"Quem são os bons usuários?", pergunta Clayton Medeiros sobre fala de deputado da Bancada da Bala
Advogado alerta para os riscos de criminalizar corpos com base em estigmas e reforça importância da redução de danos
Publicada em 11/04/2025

Advogado Clayton Medeiros (esquerda). Imagem: Raphael Cruz; Deputado Alberto Fraga (direita). Imagem: Kayo Magalhães/Câmara dos Deputados
O deputado federal Alberto Fraga (PL-DF), presidente da chamada Bancada da Bala, afirmou ser contra a prisão de pessoas que usam maconha. "Tem gente que fuma um baseado para descontrair, mas é um cumpridor dos seus deveres. Já o da cocaína, eu penso diferente. Mas já estou indo para outra linha: hoje em dia, eu digo para os meus policiais: não prendam, não adianta prender" afirmou o deputado.
A fala ocorreu, nesta terça-feira (8), durante o debate de um projeto de lei que busca dispensar cidadãos da obrigatoriedade de exame toxicológico para comprar e registrar armas de fogo. Em da Comissão de Segurança Pública da Câmara dos Deputados, Fraga votou contra a exigência, o que, na prática, permitiria que usuários de drogas tivessem acesso a armamentos.
Quem define os “bons” e “maus” usuários?
Para o advogado Clayton Medeiros, embora a declaração de Fraga possa sugerir algum avanço no debate sobre drogas, ela ainda carrega os mesmos vícios do proibicionismo seletivo. "Não é possível classificar usuários como 'bons' e 'maus'. Essa é uma definição que relativiza uma luta centrada em salvar vidas em meio a uma guerra genocida e racista, alimentada pelo Estado", pontua o especialista.

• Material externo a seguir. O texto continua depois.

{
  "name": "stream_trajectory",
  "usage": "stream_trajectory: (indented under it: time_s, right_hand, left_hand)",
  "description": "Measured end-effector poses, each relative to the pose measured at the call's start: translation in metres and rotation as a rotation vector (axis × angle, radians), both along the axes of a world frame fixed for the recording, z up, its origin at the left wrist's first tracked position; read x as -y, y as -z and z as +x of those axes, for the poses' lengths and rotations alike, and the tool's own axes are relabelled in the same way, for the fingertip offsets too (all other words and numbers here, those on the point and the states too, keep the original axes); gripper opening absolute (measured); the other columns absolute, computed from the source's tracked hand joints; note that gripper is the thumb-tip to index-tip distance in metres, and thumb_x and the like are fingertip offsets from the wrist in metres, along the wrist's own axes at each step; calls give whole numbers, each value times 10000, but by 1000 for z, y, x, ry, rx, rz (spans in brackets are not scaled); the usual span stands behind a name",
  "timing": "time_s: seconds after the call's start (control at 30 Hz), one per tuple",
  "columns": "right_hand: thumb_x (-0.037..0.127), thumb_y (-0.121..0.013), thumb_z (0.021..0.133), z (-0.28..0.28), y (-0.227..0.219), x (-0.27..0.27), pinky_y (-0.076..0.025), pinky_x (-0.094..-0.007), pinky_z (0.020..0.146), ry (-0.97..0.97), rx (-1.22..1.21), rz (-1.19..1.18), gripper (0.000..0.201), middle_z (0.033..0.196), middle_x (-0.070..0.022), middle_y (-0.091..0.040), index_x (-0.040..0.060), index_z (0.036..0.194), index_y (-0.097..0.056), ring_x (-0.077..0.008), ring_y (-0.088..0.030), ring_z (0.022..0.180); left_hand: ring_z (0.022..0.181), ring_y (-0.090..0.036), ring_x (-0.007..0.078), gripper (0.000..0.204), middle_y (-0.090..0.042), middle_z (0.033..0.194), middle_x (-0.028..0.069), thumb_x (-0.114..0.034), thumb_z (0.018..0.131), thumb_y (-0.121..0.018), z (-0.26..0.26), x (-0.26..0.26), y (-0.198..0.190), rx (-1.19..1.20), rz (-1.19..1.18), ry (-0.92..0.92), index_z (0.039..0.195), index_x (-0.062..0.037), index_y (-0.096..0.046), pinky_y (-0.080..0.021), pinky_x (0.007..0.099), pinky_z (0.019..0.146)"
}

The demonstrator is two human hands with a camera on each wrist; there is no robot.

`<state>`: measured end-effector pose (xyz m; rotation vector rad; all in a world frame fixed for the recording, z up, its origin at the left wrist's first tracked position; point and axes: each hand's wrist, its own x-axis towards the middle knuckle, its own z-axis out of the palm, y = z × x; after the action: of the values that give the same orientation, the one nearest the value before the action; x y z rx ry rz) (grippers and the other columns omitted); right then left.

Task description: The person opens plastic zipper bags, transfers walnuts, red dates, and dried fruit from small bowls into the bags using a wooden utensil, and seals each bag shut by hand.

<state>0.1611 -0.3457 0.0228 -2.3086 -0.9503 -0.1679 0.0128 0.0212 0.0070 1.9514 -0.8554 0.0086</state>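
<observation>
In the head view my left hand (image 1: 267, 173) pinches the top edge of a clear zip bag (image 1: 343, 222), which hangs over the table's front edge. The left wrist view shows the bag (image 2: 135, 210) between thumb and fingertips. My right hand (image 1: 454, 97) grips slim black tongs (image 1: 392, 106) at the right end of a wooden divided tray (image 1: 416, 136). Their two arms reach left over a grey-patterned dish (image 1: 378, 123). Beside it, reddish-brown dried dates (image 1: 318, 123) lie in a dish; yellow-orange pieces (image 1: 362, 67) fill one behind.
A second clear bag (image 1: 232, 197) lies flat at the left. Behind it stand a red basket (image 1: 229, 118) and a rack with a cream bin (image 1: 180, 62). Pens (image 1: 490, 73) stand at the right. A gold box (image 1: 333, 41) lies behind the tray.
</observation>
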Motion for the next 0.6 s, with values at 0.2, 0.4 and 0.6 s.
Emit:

Medeiros explica que a diferenciação feita entre quem “cumpre seus deveres” e apenas “fuma um baseado para relaxar” e os usuários de outras drogas contribui para reforçar estigmas e desigualdades. O advogado ainda destacou que a ideia de que "não adianta prender" pode soar progressista, mas esconde uma lógica de julgamento moral baseada no tipo de substância utilizada.
"Isso é grave. É como se certas pessoas, mesmo sem cometer qualquer crime, precisam da aprovação social para serem vistas com dignidade. A consequência disso são abordagens policiais truculentas, violações de direitos humanos e prisões indevidas. Essa lógica fere princípios como a isonomia e a dignidade da pessoa humana, além de enfraquecer as políticas de redução de danos".
Para o advogado, discursos desse tipo representam um retrocesso no debate sobre a política de drogas no país "A luta antiproibicionista não é sobre defender uma droga em detrimento de outra. É sobre defender vidas. Os corpos e os indivíduos são livres para fazer suas escolhas. O Estado não deveria interferir criminalizando, mas sim proteger e acolher com políticas públicas de saúde e redução de danos", conclui.
Parecer rejeitado
A Comissão de Segurança Pública rejeitou o parecer que visava dispensar cidadãos da necessidade de apresentar exame toxicológico negativo para adquirir e registrar armas de fogo. A proposta, de autoria do senador Styvenson Valentim (PSDB-RN), foi protocolada em 2019 e segue em tramitação na Câmara. O texto ainda será analisado pela Comissão de Constituição e Justiça (CCJ) antes de ir ao plenário.